Efficient Fine-Tuning and Concept Suppression for Pruned Diffusion Models
Reza Shirkavand, Peiran Yu, Shangqian Gao, Gowthami Somepalli, Tom Goldstein, Heng Huang
TL;DR
The paper tackles the challenge of deploying efficient diffusion models by integrating pruning, distillation, and concept unlearning into a single bilevel optimization framework. The lower level performs standard diffusion fine-tuning with distillation to restore generation quality, while the upper level directs the model away from unwanted concepts, enabling selective suppression without sacrificing fidelity. The proposed approach, solvable with first-order bilevel methods, outperforms two-stage baselines on artist-style erasure and NSFW content removal, while maintaining strong generation quality on unrelated concepts. This enables safer, more practical deployment of diffusion models in resource-constrained settings. The framework is plug-in compatible with various pruning and unlearning methods, making it broadly applicable for controlled diffusion in real-world applications.
Abstract
Recent advances in diffusion generative models have yielded remarkable progress. While the quality of generated content continues to improve, these models have grown considerably in size and complexity. This increasing computational burden poses significant challenges, particularly in resource-constrained deployment scenarios such as mobile devices. The combination of model pruning and knowledge distillation has emerged as a promising solution to reduce computational demands while preserving generation quality.

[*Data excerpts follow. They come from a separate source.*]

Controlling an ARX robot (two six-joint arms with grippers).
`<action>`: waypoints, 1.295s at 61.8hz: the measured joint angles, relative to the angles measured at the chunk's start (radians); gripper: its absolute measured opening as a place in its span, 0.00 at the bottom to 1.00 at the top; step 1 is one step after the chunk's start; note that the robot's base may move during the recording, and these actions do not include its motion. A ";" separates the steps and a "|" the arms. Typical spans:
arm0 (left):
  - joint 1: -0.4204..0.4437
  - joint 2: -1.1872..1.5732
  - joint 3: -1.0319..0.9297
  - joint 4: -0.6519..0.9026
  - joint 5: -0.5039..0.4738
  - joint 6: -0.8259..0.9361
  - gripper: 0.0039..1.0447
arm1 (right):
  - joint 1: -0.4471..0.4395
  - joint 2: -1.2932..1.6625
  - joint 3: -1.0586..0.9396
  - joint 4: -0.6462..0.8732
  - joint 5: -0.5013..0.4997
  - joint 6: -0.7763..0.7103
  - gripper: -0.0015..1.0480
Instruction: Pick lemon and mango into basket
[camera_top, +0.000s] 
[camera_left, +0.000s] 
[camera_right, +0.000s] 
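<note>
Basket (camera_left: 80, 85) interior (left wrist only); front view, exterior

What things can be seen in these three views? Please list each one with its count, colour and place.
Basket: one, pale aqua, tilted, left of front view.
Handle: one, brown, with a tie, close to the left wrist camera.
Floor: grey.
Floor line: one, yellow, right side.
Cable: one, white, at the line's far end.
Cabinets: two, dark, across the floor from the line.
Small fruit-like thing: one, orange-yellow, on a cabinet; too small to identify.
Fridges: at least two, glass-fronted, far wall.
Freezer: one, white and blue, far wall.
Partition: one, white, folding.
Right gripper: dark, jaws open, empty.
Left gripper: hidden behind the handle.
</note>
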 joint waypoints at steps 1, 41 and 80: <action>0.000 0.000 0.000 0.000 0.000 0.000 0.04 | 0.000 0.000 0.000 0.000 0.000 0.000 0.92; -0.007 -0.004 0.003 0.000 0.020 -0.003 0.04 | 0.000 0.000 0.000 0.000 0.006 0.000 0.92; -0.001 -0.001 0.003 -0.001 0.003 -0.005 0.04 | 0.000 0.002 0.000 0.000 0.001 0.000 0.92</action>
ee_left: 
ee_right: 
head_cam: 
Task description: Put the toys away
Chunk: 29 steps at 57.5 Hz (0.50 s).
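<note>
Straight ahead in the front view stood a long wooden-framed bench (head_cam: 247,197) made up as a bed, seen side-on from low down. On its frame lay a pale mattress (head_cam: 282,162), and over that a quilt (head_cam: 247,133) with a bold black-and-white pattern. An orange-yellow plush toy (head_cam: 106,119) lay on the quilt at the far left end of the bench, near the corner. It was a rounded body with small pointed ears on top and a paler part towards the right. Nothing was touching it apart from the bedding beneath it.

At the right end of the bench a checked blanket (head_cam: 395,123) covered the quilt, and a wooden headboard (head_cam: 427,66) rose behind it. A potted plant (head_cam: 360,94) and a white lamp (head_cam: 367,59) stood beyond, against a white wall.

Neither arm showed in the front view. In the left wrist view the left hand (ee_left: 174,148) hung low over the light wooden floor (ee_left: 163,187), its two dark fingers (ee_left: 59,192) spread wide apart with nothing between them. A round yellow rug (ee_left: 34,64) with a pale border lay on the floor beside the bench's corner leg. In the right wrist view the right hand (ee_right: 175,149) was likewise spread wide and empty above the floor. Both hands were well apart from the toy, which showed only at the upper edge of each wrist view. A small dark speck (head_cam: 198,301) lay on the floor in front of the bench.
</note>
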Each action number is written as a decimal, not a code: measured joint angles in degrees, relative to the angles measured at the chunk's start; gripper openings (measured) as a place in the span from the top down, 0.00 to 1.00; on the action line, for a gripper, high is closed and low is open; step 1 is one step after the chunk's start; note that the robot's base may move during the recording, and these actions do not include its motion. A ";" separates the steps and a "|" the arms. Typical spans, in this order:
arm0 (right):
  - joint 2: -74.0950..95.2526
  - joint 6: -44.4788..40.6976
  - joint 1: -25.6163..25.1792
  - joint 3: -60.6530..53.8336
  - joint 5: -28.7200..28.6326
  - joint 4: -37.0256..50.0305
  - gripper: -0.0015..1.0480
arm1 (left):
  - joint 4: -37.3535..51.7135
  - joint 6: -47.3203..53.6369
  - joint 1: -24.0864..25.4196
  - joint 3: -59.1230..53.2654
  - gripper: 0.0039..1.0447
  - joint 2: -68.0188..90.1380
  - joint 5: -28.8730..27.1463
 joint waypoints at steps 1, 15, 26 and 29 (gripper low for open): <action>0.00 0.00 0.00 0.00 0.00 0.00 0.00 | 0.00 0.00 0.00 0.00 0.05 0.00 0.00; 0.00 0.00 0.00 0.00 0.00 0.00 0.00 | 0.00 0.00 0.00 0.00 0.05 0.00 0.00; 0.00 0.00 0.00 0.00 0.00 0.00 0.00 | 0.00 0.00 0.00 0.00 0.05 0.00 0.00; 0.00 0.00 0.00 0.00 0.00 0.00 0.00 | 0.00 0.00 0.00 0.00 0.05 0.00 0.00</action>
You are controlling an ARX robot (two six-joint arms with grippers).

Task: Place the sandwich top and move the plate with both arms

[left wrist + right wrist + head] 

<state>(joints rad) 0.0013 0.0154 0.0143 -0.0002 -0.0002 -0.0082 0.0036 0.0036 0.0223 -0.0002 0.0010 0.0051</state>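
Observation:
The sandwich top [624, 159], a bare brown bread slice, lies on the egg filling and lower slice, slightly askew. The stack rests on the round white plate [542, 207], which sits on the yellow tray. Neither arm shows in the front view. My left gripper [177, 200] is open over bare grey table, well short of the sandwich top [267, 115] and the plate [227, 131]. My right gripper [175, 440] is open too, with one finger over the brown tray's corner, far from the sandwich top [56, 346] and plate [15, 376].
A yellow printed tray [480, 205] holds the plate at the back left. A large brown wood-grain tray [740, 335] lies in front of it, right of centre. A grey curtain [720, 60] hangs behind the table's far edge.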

However, this technique inadvertently propagates undesirable behaviors, including the generation of copyrighted content and unsafe concepts, even when such instances are absent from the fine-tuning dataset. In this paper, we propose a novel bilevel optimization framework for pruned diffusion models that consolidates the fine-tuning and unlearning processes into a unified phase. Our approach maintains the principal advantages of distillation-namely, efficient convergence and style transfer capabilities-while selectively suppressing the generation of unwanted content. This plug-in framework is compatible with various pruning and concept unlearning methods, facilitating efficient, safe deployment of diffusion models in controlled environments.